Movement Activism Turning Mainstream

How many people prospectside are you trying to convince so that the favourable action you seek occurs?

There’s much debate around what it takes for a ‘movement’ to bring change.

There’s (at least) two pillars.

First let’s look at numbers.

Microtrends suggested you need only mobilise one percent of people to succeed.

Harvard’s Erica Chenoweth suggested the rule of 3½% to effect serious political change.

Among recent, small scale studies, one found the threshold was nearer an entire quarter. One in four.

Yet could it be the case that if only a small subset of any ‘decision makers’ need be swayed, then a well-directed proportion of say, four or five percent firmly onboard may well command significance pressure?

How well aimed are your selling efforts for such change?

Then there’s the aim of the change itself.

It is clear that across the free world, aims akin to “dismantle capitalism”, “defund the police” or “disrupt the Western-prescribed nuclear family structure” are understandably doomed.

History suggests that a broad banner of simply ‘change’ also flounders.
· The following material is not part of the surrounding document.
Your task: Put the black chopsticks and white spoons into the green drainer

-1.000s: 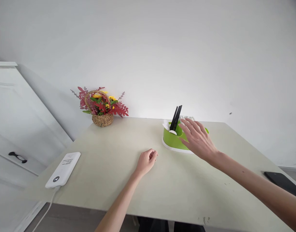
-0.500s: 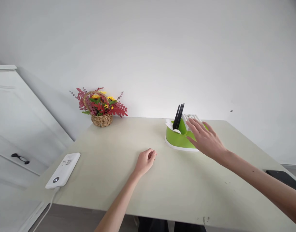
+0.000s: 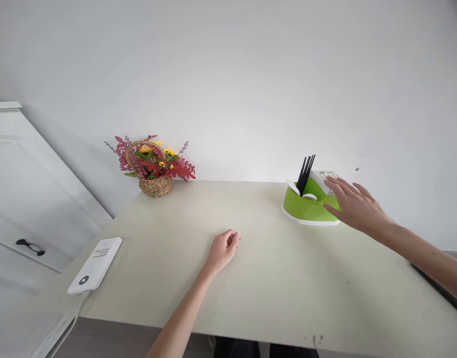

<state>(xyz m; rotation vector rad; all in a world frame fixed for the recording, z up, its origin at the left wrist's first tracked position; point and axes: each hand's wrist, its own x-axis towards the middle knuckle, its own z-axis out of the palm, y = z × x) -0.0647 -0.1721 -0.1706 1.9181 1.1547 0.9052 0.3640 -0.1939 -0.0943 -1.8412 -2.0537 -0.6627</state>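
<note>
A green cutlery holder [image 3: 303, 206] with a white base stands at the back right of the table. Black chopsticks [image 3: 306, 174] and white spoons [image 3: 293, 187] stick up from its left section; a white slotted block [image 3: 321, 179] forms its upper right. My right hand [image 3: 357, 204] grips the holder's right side, fingers stretched over the slotted block and thumb at the front wall. Its palm hides the holder's right end. My left hand [image 3: 223, 250] rests on the table in a loose fist, with nothing visible in it, apart from the holder.
A wicker basket [image 3: 156, 187] of red and yellow flowers stands at the back left. A white power bank [image 3: 94, 266] with a cable lies at the left edge. Part of a dark flat object [image 3: 437, 289] shows under my right forearm. A white cabinet [image 3: 27, 199] adjoins the left side.
The cutlery holder has moved right and slightly back along the table, together with my right hand. My left hand has stayed in place.
</note>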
A mantra is always helpful.

Yet no specific suggestions on what to change is a recipe for continued status quo.

So even better, ally with a statistic.

(The rallying efforts, for instance, of 350.org particularly admirable in this regard).

Specificity moves mantra into manifesto. Vague slogans, even those with which no-one disagrees, only get you so far. A step towards any actionable granularity brings any ‘change’ way closer.